Sorry. Yes I removed them until I generated the new ones. It takes a long time to generate them. Thanks. I will try it with the new version and with that I'll try comparing it to the old version and see if I can figure out what went wrong. I did find two different version of code to generate them so I may have used the wrong one. We should create either a public or private repository for the db/server side code.

smahaffey commented 7 years ago

New files worked. The issue seems to be fixed. Thank you @mmulvahill sorry for the trouble tracking down the problem.

mmulvahill commented 7 years ago

@smahaffey No worries -- it's easier when you were the one who rewrote the code ;)

I do think putting the db/server side code into a repo is a good idea -- I'd be interested in seeing it too since it's outside of my typical work/area of expertise, but so tightly a part of this pkg.

rjaksik commented 7 years ago

Thank you for resolving the issue and your work on the package, It is extremely useful.

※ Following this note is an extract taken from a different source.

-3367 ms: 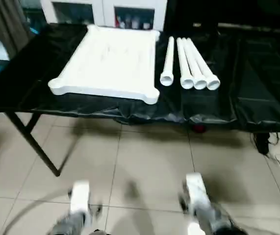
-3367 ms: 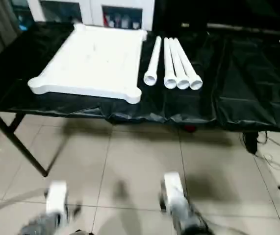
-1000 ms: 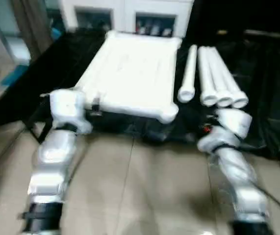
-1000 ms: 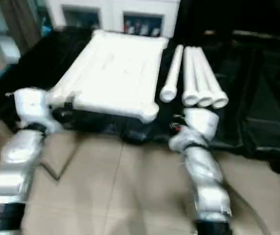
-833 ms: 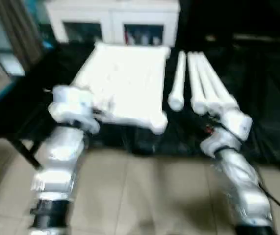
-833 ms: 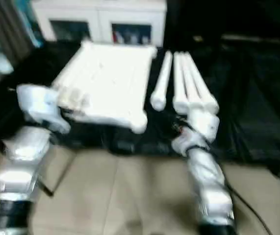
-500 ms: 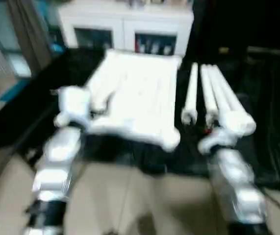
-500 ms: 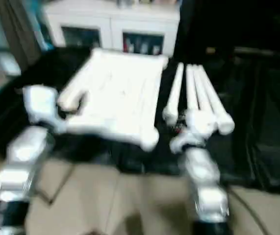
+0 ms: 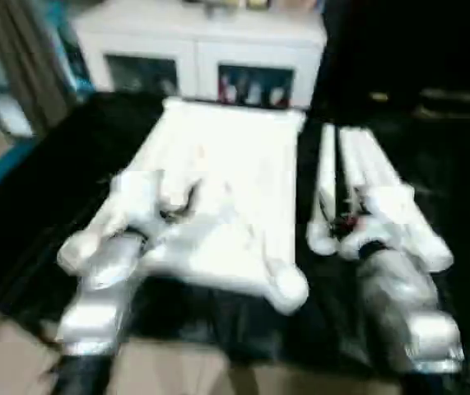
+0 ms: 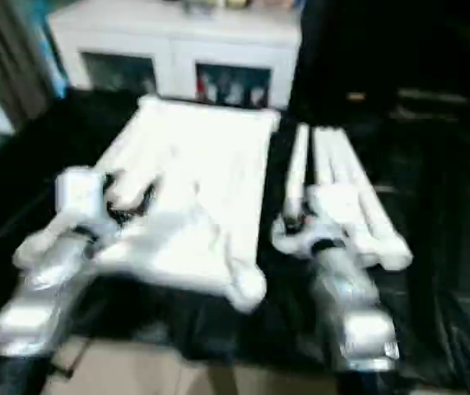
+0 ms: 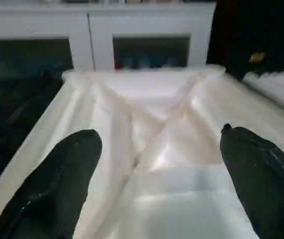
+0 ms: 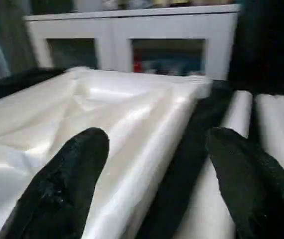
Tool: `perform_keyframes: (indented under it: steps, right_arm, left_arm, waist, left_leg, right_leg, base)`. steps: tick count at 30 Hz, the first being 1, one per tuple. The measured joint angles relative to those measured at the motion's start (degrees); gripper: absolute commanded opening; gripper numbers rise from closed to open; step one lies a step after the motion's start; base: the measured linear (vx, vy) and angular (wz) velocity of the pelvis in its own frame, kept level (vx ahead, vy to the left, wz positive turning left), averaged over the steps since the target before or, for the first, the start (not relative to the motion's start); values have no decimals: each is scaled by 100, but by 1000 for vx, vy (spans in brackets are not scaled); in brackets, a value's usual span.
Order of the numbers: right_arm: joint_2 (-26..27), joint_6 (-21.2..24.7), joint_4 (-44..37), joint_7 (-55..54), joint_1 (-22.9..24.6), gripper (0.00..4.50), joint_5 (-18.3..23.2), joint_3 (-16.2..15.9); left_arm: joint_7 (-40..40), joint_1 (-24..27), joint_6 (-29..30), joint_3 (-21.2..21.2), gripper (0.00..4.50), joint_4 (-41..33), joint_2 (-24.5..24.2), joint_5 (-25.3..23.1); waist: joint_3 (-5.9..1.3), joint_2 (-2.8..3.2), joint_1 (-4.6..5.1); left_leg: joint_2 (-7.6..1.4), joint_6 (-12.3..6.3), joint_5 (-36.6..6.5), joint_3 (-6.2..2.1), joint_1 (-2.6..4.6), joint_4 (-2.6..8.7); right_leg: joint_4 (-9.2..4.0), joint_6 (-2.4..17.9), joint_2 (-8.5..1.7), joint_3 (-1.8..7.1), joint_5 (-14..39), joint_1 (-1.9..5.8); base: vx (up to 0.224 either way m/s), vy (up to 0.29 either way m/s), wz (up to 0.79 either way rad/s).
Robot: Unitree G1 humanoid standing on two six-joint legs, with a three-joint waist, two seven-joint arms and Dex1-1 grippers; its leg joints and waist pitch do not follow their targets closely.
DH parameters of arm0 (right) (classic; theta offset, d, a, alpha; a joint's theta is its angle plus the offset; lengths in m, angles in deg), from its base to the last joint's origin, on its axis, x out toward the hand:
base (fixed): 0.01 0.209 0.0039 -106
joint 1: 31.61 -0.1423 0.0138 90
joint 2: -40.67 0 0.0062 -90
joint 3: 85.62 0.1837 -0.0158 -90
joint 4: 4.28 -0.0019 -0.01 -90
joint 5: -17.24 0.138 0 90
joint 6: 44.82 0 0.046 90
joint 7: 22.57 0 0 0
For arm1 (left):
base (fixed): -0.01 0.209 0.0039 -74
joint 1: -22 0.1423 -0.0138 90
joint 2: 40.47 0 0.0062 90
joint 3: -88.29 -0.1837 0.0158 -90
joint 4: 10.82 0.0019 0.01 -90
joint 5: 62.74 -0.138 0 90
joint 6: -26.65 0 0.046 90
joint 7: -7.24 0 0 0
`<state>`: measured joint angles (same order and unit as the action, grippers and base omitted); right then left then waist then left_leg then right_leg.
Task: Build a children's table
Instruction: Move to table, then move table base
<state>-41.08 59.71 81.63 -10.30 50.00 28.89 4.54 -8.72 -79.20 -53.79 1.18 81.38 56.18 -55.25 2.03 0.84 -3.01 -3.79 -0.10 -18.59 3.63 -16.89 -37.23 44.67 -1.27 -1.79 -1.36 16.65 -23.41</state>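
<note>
White tabletop (image 9: 235,189) lies under the spread left hand (image 11: 156,159); right hand (image 12: 151,164) spread too.

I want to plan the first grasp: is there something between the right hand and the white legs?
Nothing visible. The right hand is open, and only bare black cover lies between its fingers and the legs just ahead.

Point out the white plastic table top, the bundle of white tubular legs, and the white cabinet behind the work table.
White plastic table top (image 9: 235,177): left eye view, middle of its ribbed underside.
White tubular legs (image 10: 346,177): right eye view, mid-length of the bundle.
White cabinet (image 9: 197,41): left eye view, upper front edge.
</note>
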Motion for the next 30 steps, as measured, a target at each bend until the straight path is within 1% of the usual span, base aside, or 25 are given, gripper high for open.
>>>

I also want you to know that in microcosm database some genes appear under UniProtKB ID e.g. "PRY_HUMAN" instead of HUGO symbol "PRY" (EntrezID 9081) and because of that they are not merged with other databases in the summary table.

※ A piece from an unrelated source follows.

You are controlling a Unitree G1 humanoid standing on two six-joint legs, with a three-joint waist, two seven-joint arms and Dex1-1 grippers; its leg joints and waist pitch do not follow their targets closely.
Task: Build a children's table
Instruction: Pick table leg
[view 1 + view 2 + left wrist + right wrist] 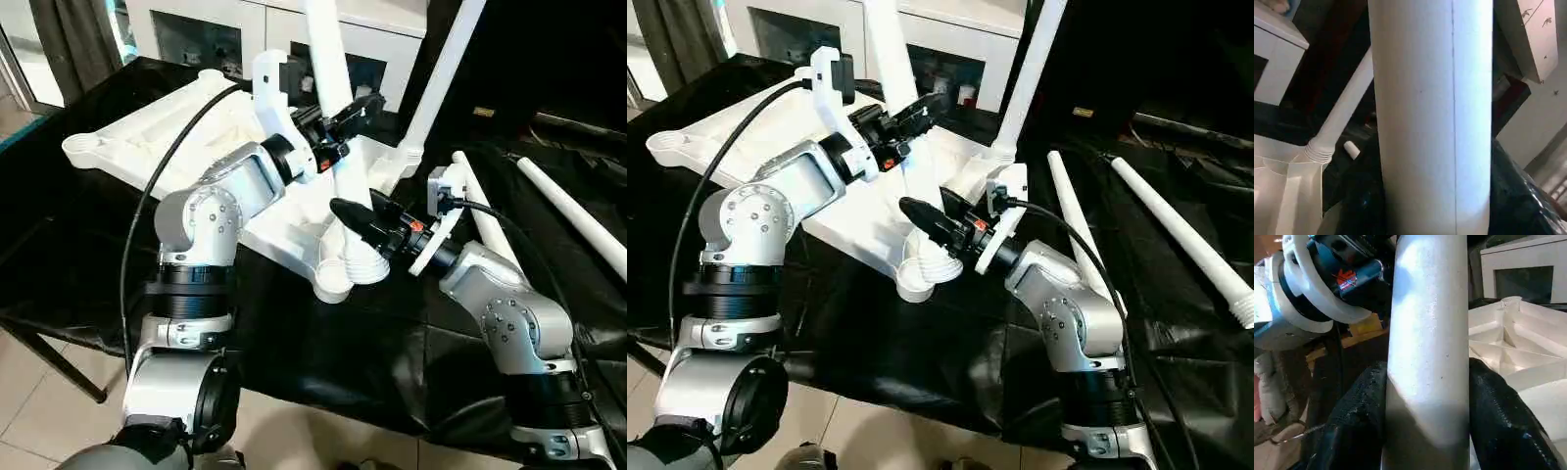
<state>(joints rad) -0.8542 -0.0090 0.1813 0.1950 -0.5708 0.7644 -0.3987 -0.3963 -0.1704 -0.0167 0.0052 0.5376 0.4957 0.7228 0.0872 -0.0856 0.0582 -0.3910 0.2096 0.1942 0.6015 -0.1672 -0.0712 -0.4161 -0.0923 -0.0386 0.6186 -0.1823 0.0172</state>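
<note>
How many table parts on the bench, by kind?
Tabletop: 1
Legs standing in corner sockets: 2
Legs lying loose on the black cloth: 2
Total: 5

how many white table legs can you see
4: near-corner leg standing in the upturned tabletop, both grippers at it; far-corner leg standing; two lying legs on the black cloth.

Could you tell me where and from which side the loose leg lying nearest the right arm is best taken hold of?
Probably around the plain middle of the nearer loose leg, coming down from above with the pincer set across its width. The tube lies flat on the black cloth, round and slim, apart from the other loose leg, so both flanks are free. Its ribbed end suits gripping less.
</note>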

smahaffey commented 7 years ago

Thank you @rjaksik . We are aware of several instances of this issue where we couldn't match the IDs provided by the source database across all three main IDs(Ensembl, Entrez, and Gene Symbol). It is related to the varied sources and versions of IDs used by each of the database sources. We have tried to resolve as many as possible by using the biomaRt package to match IDs, without manually cleaning up annotation. We hope to be able to issue a database update in the future with as many of these resolved as possible. Thank you for the detailed explanation. We can resolve that specific ID issue automatically and we will try to include that in the next database update.